→ WHAT IS REQUIRED
The full listing is to be returned exactly as given, but without pictures.

→ ENTRIES PROVIDED

● ● ●

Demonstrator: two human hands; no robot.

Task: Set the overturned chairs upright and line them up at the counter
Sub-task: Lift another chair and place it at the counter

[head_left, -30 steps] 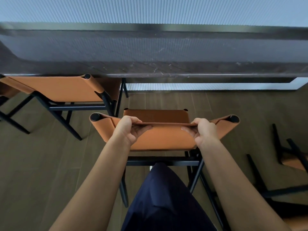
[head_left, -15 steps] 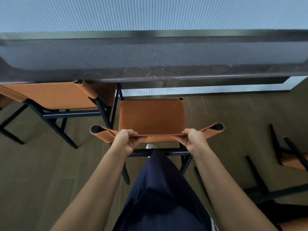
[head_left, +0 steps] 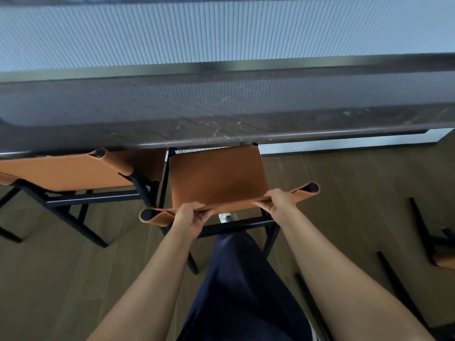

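The wood floor (head_left: pixel 344 193) carries two upright chairs side by side at the counter (head_left: pixel 221 129): a left chair (head_left: pixel 73 173) and a middle chair (head_left: pixel 216 178). An overturned chair (head_left: pixel 446 262) lies on the floor at the right, apart from them.

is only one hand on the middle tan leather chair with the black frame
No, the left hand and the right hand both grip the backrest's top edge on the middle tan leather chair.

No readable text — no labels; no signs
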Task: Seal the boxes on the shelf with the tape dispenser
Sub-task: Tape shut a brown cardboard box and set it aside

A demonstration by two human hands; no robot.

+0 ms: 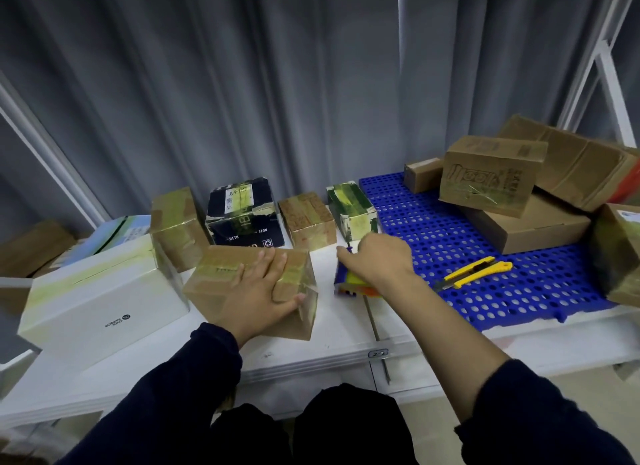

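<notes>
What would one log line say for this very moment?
left hand: flat on brown box | right hand: on tape dispenser, grip unclear | utility knife: lying on blue mat

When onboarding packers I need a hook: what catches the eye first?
The left hand presses flat on a taped brown cardboard box mid-shelf. Beside it the right hand grips a multicoloured tape dispenser, and a bright blue perforated mat covers the right of the white shelf.
</notes>
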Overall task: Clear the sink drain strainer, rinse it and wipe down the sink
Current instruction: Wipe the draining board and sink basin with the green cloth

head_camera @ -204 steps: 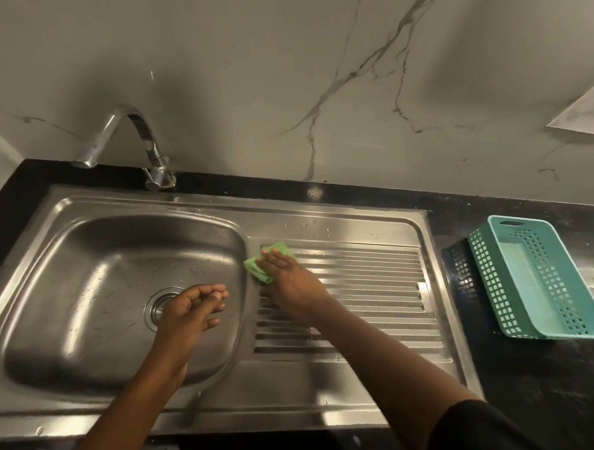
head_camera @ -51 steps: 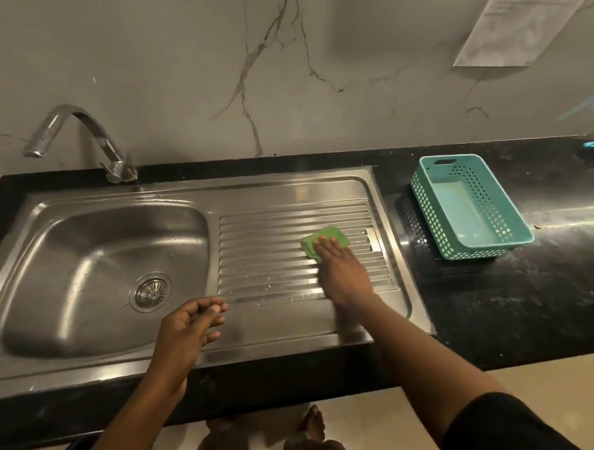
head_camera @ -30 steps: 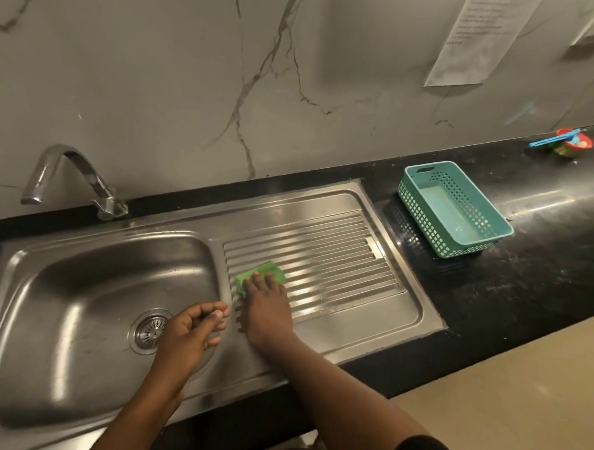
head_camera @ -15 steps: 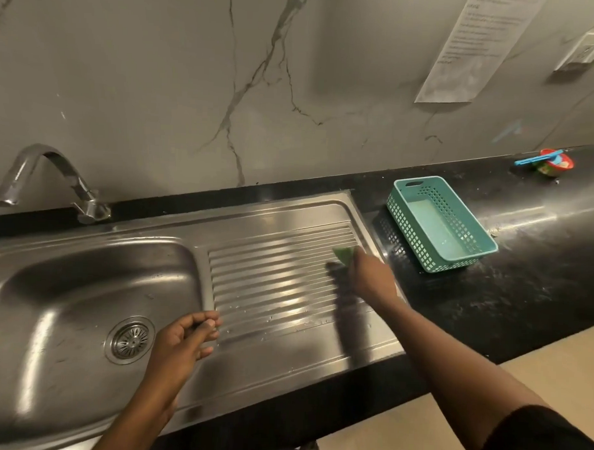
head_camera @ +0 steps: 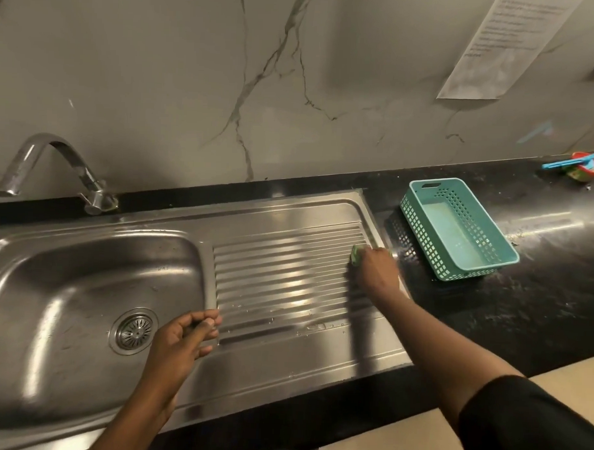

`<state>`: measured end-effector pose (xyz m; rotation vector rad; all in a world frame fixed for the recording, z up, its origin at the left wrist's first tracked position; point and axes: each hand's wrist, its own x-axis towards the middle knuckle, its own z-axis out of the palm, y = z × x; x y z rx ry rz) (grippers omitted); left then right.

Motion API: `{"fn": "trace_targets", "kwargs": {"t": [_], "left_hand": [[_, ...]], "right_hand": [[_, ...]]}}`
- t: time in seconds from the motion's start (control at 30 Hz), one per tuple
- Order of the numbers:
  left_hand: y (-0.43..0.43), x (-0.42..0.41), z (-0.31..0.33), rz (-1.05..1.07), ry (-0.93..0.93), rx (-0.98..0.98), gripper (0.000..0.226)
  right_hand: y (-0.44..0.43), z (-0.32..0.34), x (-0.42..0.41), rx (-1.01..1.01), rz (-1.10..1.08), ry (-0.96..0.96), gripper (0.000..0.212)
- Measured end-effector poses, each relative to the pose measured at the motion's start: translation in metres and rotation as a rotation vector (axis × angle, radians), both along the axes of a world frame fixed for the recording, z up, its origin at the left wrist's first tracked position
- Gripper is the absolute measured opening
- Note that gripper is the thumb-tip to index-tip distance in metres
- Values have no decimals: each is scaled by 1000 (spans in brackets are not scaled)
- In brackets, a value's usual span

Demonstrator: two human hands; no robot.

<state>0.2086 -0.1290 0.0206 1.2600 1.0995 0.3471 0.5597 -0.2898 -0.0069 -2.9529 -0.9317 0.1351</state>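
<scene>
Right hand [head_camera: 376, 269], fingers curled on green scrub pad [head_camera: 355, 254], has swept from drainboard's [head_camera: 287, 275] 9 o'clock side to its 3 o'clock edge, so drainboard wipe probably near done; left hand [head_camera: 180, 342] loosely curled, empty; strainer [head_camera: 135, 332] seated in sink basin [head_camera: 68, 284].

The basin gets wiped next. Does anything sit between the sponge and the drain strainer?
Only the left hand, hovering over the ridge between drainboard and basin, near the strainer. From there to the green sponge in the right hand, the drainboard carries just water drops.
</scene>
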Motion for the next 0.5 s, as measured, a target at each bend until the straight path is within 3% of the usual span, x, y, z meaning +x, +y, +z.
{"fn": "trace_targets", "kwargs": {"t": [0.23, 0.5], "left_hand": [[9, 4, 2, 20, 2, 5, 18], [18, 2, 14, 26, -34, 20, 19]], "right_hand": [[39, -15, -48, 20, -100, 36, 12], [110, -9, -146, 13, 192, 66, 20]]}}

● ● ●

→ SOLUTION TO THIS PROBLEM
Demonstrator: two human hands; no robot.

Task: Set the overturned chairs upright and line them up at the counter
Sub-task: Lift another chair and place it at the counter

[head_left, -30 steps] 
[head_left, -15 steps] 
[head_left, +0 steps] 

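The wood floor (head_left: pixel 344 193) carries two upright chairs side by side at the counter (head_left: pixel 221 129): a left chair (head_left: pixel 73 173) and a middle chair (head_left: pixel 216 178). An overturned chair (head_left: pixel 446 262) lies on the floor at the right, apart from them.

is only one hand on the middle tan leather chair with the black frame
No, the left hand and the right hand both grip the backrest's top edge on the middle tan leather chair.

No readable text — no labels; no signs
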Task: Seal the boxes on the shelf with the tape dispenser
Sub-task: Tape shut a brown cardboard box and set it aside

A demonstration by two human hands; no robot.

+0 ms: 

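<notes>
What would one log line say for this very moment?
left hand: flat on brown box | right hand: on tape dispenser, grip unclear | utility knife: lying on blue mat

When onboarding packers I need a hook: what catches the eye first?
The left hand presses flat on a taped brown cardboard box mid-shelf. Beside it the right hand grips a multicoloured tape dispenser, and a bright blue perforated mat covers the right of the white shelf.
</notes>
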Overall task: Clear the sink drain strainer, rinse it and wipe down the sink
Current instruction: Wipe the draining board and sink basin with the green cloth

head_camera @ -204 steps: 
head_camera @ -51 steps: 
head_camera @ -30 steps: 
head_camera @ -15 steps: 
head_camera @ +0 steps: 

`<state>`: measured end-effector pose (xyz m; rotation vector rad; all in a world frame fixed for the recording, z up, its origin at the left wrist's first tracked position; point and axes: each hand's wrist, its own x-axis towards the middle knuckle, its own z-axis out of the palm, y = z × x; x y z rx ry rz) (grippers omitted); left then right.

Motion API: `{"fn": "trace_targets", "kwargs": {"t": [_], "left_hand": [[_, ...]], "right_hand": [[_, ...]]}}`
- t: time in seconds from the motion's start (control at 30 Hz), one per tuple
- Order of the numbers:
  left_hand: y (-0.43..0.43), x (-0.42..0.41), z (-0.31..0.33), rz (-1.05..1.07), ry (-0.93..0.93), rx (-0.98..0.98), gripper (0.000..0.226)
  right_hand: y (-0.44..0.43), z (-0.32..0.34), x (-0.42..0.41), rx (-1.01..1.01), rz (-1.10..1.08), ry (-0.96..0.96), gripper (0.000..0.212)
- Measured end-effector poses, each relative to the pose measured at the motion's start: translation in metres and rotation as a rotation vector (axis × angle, radians), both along the axes of a world frame fixed for the recording, z up, its origin at the left wrist's first tracked position
- Gripper is the absolute measured opening
- Note that gripper is the thumb-tip to index-tip distance in metres
- Values have no decimals: each is scaled by 1000 (spans in brackets are not scaled)
- In brackets, a value's usual span

Demonstrator: two human hands; no robot.

<state>0.2086 -0.1290 0.0206 1.2600 1.0995 0.3471 0.5597 -0.2898 -0.0069 -2.9529 -0.9317 0.1351</state>
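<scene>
Right hand [head_camera: 376, 269], fingers curled on green scrub pad [head_camera: 355, 254], has swept from drainboard's [head_camera: 287, 275] 9 o'clock side to its 3 o'clock edge, so drainboard wipe probably near done; left hand [head_camera: 180, 342] loosely curled, empty; strainer [head_camera: 135, 332] seated in sink basin [head_camera: 68, 284].

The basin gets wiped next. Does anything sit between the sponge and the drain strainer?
Only the left hand, hovering over the ridge between drainboard and basin, near the strainer. From there to the green sponge in the right hand, the drainboard carries just water drops.
</scene>
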Motion for the next 0.5 s, as measured, a target at each bend until the straight path is within 3% of the usual span, x, y, z meaning +x, +y, +z.
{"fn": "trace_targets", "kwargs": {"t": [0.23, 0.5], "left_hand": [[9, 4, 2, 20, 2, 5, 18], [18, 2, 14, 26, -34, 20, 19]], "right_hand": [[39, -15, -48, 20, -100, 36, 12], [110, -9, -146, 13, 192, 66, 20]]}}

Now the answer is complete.